Pathfinder task cannot converge. - Githubissues

google-research / long-range-arena

Long Range Arena for Benchmarking Efficient Transformers

Apache License 2.0

710 stars 77 forks source link

Pathfinder task cannot converge. #37

Closed liuyang148 closed 3 years ago

liuyang148 commented 3 years ago

I try to run pathfinder32 based on this dataset and run 5 times, 3 out of 5 cannot converge, and the loss keep 0.6933 until the end, but 2 of them can converge normally, and get final acc of 75%(bigbird). It is pretty random. Then I try different models(performer), and it never converge again. But the cifar10 task, which using the same train code with pathfinder32, converge all the times. It's the problem of the dataset?
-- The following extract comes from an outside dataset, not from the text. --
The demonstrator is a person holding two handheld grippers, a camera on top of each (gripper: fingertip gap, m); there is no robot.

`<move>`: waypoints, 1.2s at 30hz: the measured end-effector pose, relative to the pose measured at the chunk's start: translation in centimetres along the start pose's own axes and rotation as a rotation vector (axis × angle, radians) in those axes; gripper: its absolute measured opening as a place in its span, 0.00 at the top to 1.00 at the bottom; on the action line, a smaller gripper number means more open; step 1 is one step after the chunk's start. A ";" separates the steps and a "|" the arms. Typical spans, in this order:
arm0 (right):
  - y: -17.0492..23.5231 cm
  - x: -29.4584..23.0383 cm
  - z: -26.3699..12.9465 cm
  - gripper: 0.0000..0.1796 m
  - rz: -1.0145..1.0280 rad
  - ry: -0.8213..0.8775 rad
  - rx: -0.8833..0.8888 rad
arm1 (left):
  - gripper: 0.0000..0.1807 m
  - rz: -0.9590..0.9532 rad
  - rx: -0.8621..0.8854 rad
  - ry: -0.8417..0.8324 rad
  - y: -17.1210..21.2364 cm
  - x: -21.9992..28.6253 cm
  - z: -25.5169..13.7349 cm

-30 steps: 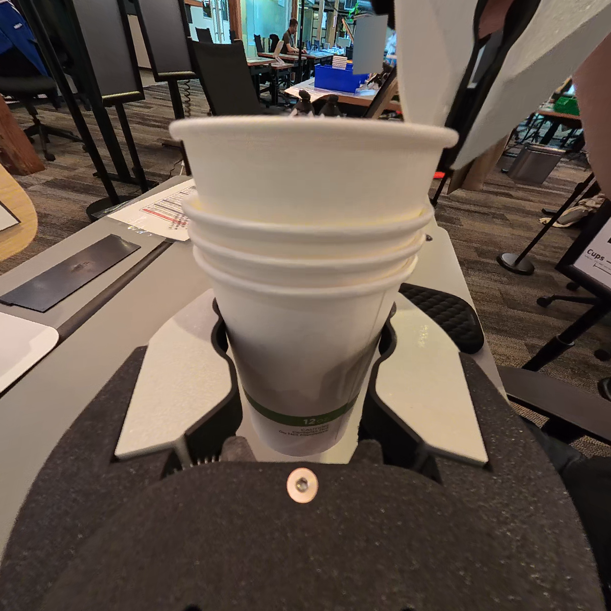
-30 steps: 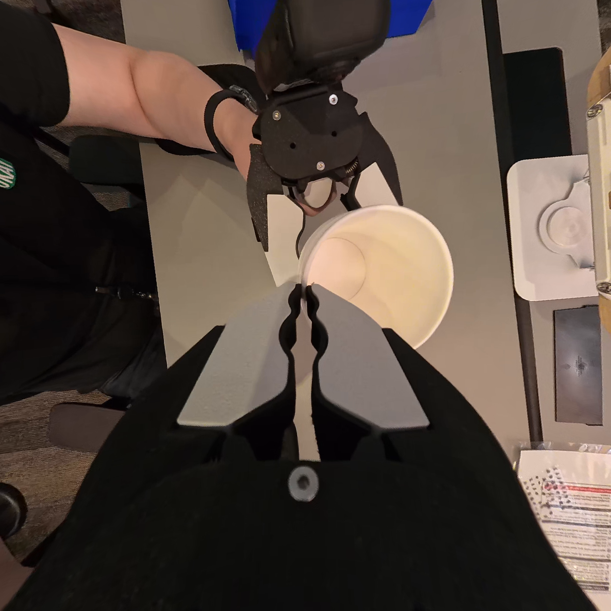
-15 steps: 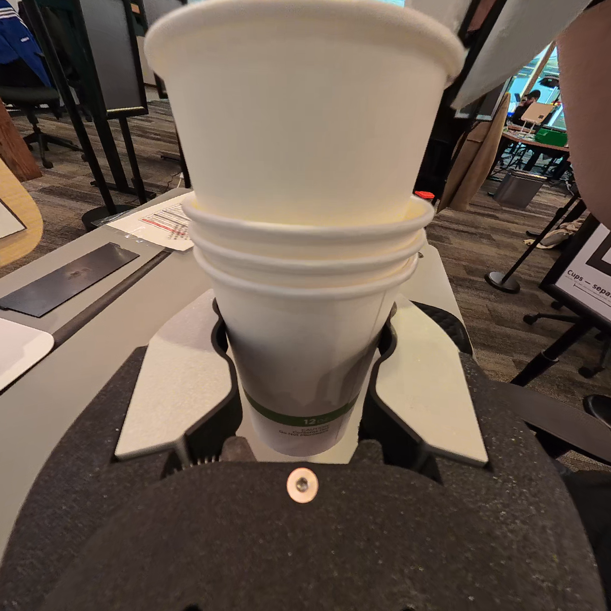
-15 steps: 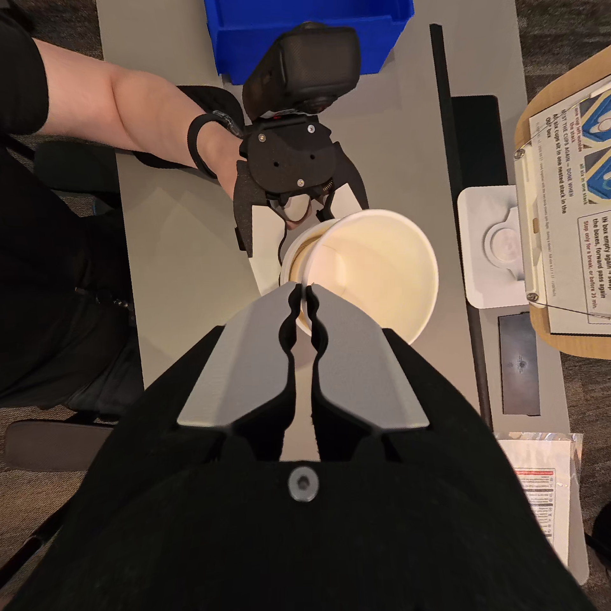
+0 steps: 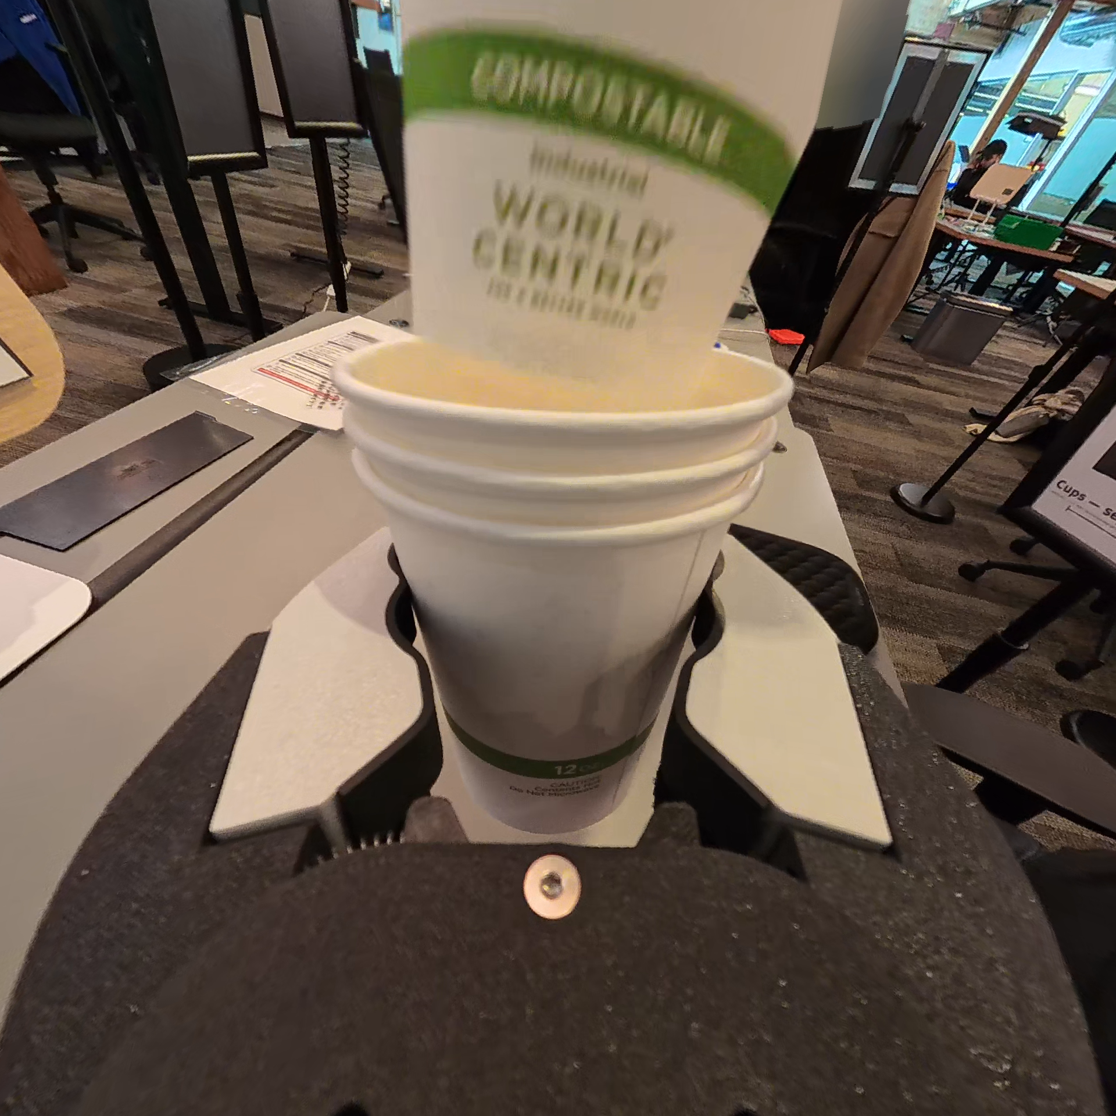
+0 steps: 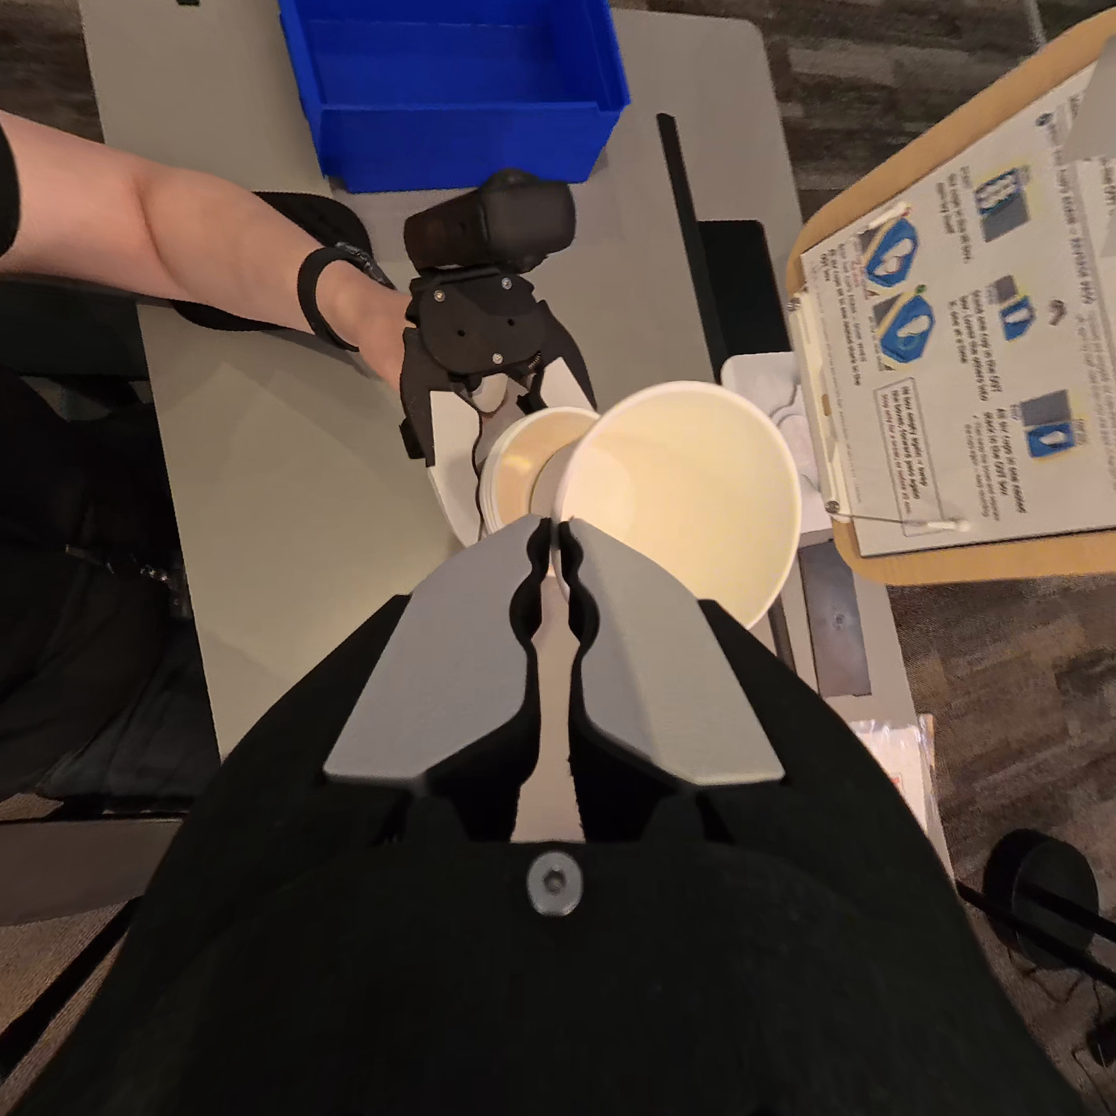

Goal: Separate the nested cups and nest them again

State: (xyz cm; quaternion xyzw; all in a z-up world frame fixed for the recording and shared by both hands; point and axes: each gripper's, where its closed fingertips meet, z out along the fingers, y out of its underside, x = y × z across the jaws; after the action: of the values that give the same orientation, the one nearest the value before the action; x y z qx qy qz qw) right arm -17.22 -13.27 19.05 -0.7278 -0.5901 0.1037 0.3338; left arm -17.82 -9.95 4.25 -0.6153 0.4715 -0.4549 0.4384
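Three nested paper cups are clamped low on the outer wall by the left gripper, just above the grey table. A fourth cup, pinched at its rim by the closed right gripper, is almost drawn clear; a straight upward pull is advised, with the stack held firm.

Green band with olive lettering on lifted cup above cup stack, small print near stack's base, printed sheet behind-left, illustrated instruction board beside stack
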 end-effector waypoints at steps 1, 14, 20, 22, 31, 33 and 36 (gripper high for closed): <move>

I0831 15:32:43.578928 140327465420608 train.py:276] eval in step: 16224, loss: 0.6931, acc: 0.5017
I0831 15:33:00.912956 140327465420608 train.py:242] train in step: 16536, loss: 0.6932, acc: 0.5011
I0831 15:33:02.813938 140327465420608 train.py:276] eval in step: 16536, loss: 0.6932, acc: 0.4983
I0831 15:33:21.293757 140327465420608 train.py:242] train in step: 16848, loss: 0.6931, acc: 0.5018
I0831 15:33:23.183998 140327465420608 train.py:276] eval in step: 16848, loss: 0.6932, acc: 0.4983
I0831 15:33:41.210031 140327465420608 train.py:242] train in step: 17160, loss: 0.6932, acc: 0.4997
I0831 15:33:43.294295 140327465420608 train.py:276] eval in step: 17160, loss: 0.6931, acc: 0.4983

MostafaDehghani commented 3 years ago

@liuyang148 I think by "coverage" you mean "converge" (or please correct me if I'm wrong)? In that case, I want to say that Pathfinder is a difficult task for transformers (and any other architecture that has no recurrence or an inductive bias for modeling transitivity). So what you're observing is simply the struggle of these models to pick up the task. That's actually one of the main reasons that we included the pathfinder in LRA.

liuyang148 commented 3 years ago

Yes, I mean 'converge', forgive my bad english. Then, which result did the paper record. Only 'converge' one and ignore 'none-converge' results?

MostafaDehghani commented 3 years ago

No problem at all! As far as I remember, you will observe no improvement in the metrics we care about in almost all models after some number of training steps even if the loss is still changing (most of the time fluctuating). So we have chosen to fix the number of epochs to 200. I had runs with 1000 epochs but you don't see significant improvement in the "accuracy".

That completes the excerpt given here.